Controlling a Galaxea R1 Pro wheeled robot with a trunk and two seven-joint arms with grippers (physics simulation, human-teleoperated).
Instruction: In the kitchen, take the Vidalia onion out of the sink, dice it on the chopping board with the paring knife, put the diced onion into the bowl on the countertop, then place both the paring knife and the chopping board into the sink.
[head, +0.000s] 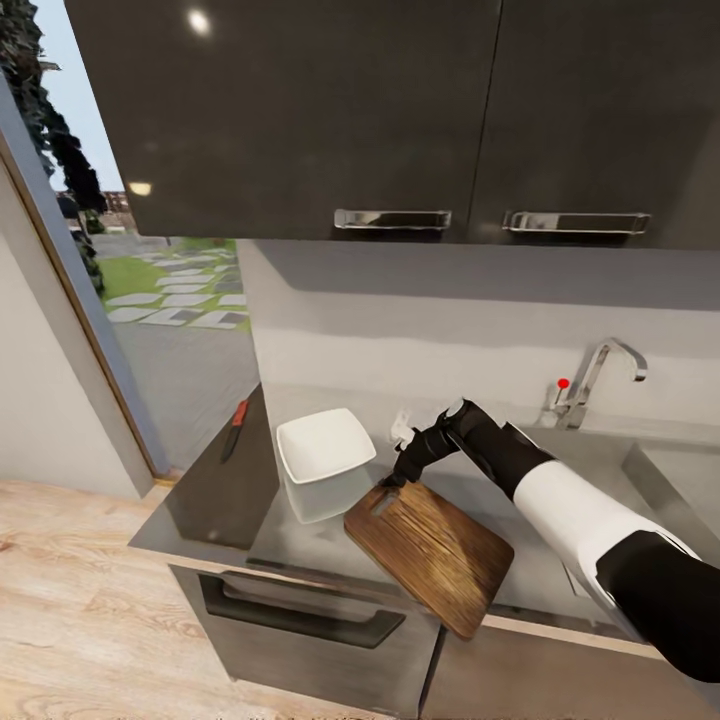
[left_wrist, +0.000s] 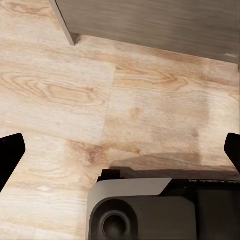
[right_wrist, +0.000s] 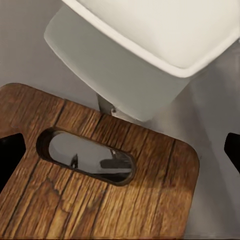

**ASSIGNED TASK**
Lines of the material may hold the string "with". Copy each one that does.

**ANSWER TO THIS PROBLEM**
Controlling a Galaxea R1 Pro wheeled robot with a trunk and two seven-joint arms with grippers (physics simulation, human-teleoperated).
Instruction: In the kitchen, take the Vidalia onion out of the sink, dice it on the chopping board with the paring knife, put the diced onion into the bowl on the countertop, then place both the paring knife and the chopping board into the sink.

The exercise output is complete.